25/Jun/07: Crosscut Saw Training for USFS and Volunteers

Crosscut Saw

This week end was the Crosscut saw training class and what an excellent class it was! Forestry employees and volunteers from around Southern California participated, learning how to safely transport, handle, and utilize these large saws.

A good number of students were from the San Gabriel River Ranger District, the District that includes the Crystal Lake Recreation Area.

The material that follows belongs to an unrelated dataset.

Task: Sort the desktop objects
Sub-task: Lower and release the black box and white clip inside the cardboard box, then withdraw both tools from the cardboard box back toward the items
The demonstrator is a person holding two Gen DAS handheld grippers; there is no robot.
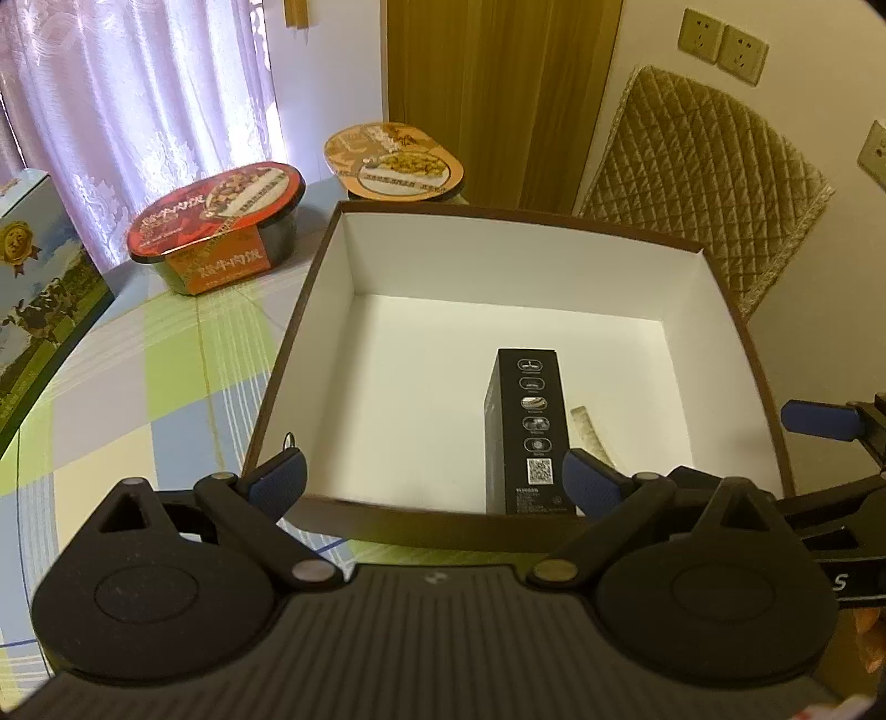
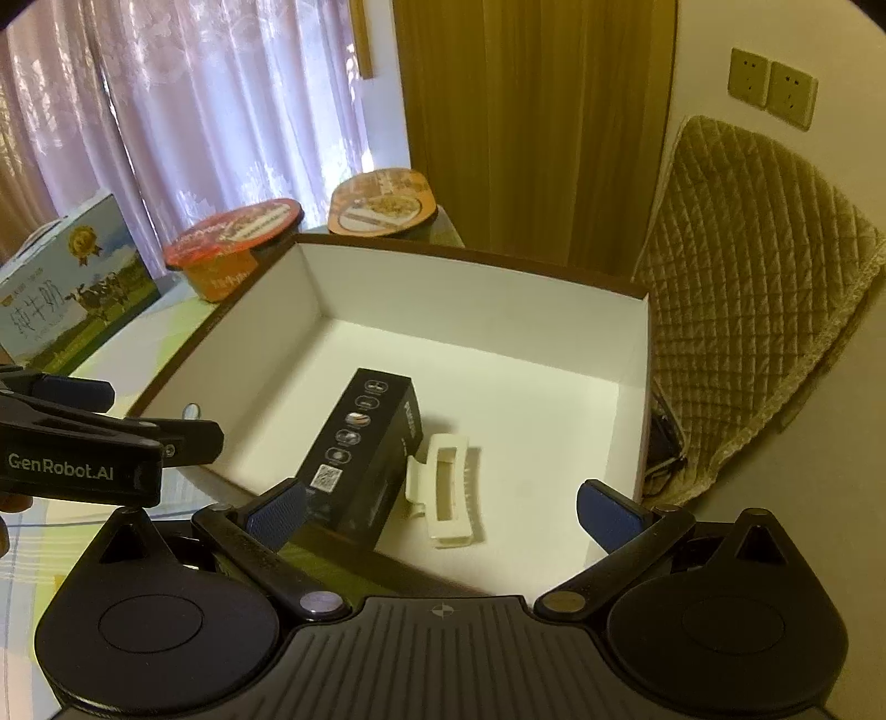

John and Larry were there along with volunteers Kevin, Wayne, Mike, and myself -- six out of 24 of the students (one fourth of the class) were from the River Ranger District.

The first day of training consisted of identifying saws, learning a bit about the history of the saws and how they were used within the United States over the past two hundred years.

A highly detailed description of how saws cut, the various benefits and disadvantages of various types of saw teeth and shapes were covered as well with a number of sample saws on display for students to examine (and handle if they had gloves.)

Safety is a very big issue for the San Gabriel River Ranger District and during the class, safety -- not only the safety of people but for other animals and for the environment -- was a major focus for the crosscut saw instructors as well.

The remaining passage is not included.